By bucking the prescriptive norms, she paid them a kind of respect.

“I’m not interested in being that reactionary person any more, either,” she says. “It’s time for a more mature response and anticipation of the world and trying to express my way through the world in a more sane way.”

Books like Our bodies, Ourselves blazed trail for women everywhere who sought to educate themselves on sexuality and gender identity. Today, most schools offer classes on those subjects, as well as how individuals relate to their physical selves.

“They talk about body image and how people develop it,” says Karen Brunger, director of Toronto-based International Image Institute, who has introduced and taught body image in several Canadian colleges.

“A lot of times, it’s from what people have said.

“The danger has been when women really believe they are their bodies.”

The body is a house, Brunger explains.

A major renovation to the physical form manifests in dramatic changes to the emotional, spiritual, sexual and mental self.

Barnes’ surgeon suggested reducing her breasts by one-third to one-half their original size.

But it had taken 20 years of $100 bras, chronically sore ankles, knees, back and shoulders and referrals to physiotherapy in order for her to summon the courage to go under the knife.

“When the surgeon came to see me in pre-surgery with his magic marker, I said, ‘let’s have a little chat here,’” she says. ‘“If I’m going to be a half to a third of the size I am now, I’m still going to have big tits, and I don’t want to come out of here with big tits.’”

The two settled on an A-cup.

The congruency between Barnes’ physical presence and her demeanor remains.

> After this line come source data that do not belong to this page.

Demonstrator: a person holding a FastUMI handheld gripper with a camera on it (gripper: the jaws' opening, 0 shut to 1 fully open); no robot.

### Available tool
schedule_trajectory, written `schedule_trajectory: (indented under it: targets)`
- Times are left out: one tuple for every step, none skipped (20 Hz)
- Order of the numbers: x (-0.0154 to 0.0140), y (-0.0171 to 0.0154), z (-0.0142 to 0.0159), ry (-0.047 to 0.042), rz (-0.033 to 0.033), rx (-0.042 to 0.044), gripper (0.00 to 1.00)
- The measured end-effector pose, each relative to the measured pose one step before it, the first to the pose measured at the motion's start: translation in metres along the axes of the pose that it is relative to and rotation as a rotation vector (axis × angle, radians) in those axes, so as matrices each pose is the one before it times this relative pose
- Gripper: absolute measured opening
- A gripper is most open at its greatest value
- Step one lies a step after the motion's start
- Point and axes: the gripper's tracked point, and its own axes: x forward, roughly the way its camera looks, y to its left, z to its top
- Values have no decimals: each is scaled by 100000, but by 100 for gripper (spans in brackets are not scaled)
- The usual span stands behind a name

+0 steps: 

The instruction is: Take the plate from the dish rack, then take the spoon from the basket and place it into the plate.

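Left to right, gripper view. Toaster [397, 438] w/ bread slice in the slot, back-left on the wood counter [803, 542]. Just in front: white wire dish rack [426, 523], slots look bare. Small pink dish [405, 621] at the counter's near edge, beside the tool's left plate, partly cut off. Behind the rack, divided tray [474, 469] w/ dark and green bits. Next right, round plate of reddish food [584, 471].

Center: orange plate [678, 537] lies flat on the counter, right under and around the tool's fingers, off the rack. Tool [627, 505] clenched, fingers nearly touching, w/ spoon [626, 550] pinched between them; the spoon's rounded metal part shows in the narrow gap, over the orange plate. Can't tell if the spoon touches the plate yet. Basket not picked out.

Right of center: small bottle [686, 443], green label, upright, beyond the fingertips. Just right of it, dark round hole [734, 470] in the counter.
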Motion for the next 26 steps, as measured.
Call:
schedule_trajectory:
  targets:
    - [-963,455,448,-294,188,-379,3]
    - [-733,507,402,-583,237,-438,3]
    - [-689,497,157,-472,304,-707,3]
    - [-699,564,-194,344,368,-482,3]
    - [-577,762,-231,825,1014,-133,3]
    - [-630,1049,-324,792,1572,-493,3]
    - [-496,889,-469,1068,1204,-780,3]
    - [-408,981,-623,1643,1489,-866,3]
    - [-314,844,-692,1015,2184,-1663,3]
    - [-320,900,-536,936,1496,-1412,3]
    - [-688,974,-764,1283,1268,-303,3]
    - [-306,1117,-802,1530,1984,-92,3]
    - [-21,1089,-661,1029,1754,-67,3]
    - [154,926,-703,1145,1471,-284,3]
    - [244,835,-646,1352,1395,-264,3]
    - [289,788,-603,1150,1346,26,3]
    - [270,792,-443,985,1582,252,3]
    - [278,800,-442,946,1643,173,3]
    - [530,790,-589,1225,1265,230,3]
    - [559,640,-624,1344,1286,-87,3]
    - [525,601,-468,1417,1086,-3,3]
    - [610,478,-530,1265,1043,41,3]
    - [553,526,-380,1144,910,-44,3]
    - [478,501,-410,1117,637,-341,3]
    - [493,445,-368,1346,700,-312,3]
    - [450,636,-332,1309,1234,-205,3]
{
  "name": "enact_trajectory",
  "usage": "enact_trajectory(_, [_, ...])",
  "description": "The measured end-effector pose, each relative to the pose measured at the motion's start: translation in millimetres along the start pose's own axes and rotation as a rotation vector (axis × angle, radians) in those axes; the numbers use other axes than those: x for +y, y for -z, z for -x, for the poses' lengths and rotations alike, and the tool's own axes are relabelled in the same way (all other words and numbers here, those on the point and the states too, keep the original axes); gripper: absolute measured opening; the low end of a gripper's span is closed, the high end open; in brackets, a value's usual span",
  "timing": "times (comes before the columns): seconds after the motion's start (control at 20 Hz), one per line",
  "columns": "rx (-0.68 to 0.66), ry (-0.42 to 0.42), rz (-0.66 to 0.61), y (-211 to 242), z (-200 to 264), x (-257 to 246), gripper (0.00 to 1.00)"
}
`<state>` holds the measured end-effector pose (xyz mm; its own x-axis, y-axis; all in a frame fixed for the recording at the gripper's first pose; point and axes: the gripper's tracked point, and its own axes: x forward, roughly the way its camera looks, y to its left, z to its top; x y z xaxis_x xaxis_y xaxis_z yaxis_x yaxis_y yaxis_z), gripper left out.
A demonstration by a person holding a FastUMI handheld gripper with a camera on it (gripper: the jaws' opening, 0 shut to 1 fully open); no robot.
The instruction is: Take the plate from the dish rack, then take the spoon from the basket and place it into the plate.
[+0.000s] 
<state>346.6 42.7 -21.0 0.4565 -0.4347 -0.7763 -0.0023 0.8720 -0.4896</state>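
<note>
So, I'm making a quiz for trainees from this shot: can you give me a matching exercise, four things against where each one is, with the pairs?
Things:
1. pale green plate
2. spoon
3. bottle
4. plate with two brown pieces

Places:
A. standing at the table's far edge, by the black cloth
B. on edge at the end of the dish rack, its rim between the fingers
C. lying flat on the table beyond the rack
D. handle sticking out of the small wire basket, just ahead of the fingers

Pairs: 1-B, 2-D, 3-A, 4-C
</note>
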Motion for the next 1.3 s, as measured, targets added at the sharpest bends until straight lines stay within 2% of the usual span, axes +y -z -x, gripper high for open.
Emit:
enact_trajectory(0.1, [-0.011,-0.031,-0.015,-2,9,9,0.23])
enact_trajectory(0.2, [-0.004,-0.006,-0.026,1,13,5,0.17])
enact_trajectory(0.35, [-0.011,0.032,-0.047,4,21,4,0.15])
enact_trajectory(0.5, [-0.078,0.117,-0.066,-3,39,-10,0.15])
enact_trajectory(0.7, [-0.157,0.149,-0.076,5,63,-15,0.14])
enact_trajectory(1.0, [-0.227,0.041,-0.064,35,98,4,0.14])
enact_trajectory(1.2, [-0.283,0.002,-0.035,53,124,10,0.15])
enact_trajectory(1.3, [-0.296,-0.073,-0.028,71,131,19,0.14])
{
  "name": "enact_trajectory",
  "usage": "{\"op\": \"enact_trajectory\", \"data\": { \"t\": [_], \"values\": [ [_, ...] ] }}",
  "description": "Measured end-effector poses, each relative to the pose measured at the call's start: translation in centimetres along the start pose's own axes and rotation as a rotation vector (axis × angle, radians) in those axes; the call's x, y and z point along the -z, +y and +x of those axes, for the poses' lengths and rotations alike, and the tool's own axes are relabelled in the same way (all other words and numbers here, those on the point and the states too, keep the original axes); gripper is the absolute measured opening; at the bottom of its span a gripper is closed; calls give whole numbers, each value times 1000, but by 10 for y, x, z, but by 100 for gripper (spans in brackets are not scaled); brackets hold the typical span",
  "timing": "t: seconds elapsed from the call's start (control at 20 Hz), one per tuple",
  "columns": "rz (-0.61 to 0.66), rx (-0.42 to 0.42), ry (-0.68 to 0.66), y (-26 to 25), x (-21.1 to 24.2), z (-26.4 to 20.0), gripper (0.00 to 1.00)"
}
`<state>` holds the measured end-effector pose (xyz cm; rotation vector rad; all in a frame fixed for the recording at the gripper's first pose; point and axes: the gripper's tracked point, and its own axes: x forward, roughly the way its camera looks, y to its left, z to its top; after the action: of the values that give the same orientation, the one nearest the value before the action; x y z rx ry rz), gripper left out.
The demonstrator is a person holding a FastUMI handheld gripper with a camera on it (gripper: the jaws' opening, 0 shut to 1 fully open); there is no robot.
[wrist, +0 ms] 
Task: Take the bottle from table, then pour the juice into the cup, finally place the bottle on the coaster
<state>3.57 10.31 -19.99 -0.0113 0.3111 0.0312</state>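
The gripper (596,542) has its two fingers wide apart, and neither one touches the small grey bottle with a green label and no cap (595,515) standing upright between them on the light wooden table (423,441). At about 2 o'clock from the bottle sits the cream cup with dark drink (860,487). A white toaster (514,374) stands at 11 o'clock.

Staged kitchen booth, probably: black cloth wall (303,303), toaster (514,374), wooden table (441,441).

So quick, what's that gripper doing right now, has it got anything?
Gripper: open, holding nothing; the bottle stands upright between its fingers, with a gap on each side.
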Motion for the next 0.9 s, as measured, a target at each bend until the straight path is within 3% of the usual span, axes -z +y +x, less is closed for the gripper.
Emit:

Now less obtrusive physically, she is also noticeably less so verbally, and even professionally.

Once a maverick who made her living through politics, non-profit organizations and casual broadcasting gigs, Barnes is now employed by Yukon government’s Women’s Directorate. Sometimes, she even wears a pink blouse to work.

She believes gender is not absolute; that it exists independently of sex.

As such, the dominant and ego-driven Barnes has always been more male-identified than female.

Smaller breasts seem to suit, and they have cut down nuisance attention from whence it was never wanted.

One of her greatest post-surgery compliments came from a friend who told her “You look exactly like you’re supposed to look.”

“Those large breasts on me always felt out of place,” she says. “I always felt I was reaching out to the wrong target audience. Men fetishize breasts way more than dykes do. There was a lot of barking-up-the-wrong-tree moments.”

After some complications including a re-opened incision, Barnes is finally back to her beloved swimming. Now that she is no longer plagued with pain and “top-heaviness,” she also hopes to resume cross-country skiing and other healthy pursuits that would not have otherwise been possible.

“By all means, I should have done this 20 years ago.”

Thus far, the only drawbacks thus far are the fruitless quest for a 48-A brassiere and, perhaps, making the acquaintance of her long lost stomach.

“I can see now that I have a belly,” she laughs.

“I couldn’t see that before. I foolishly thought nothing grew in the shade, but I was wrong. So, now I’m working on the lower bench.”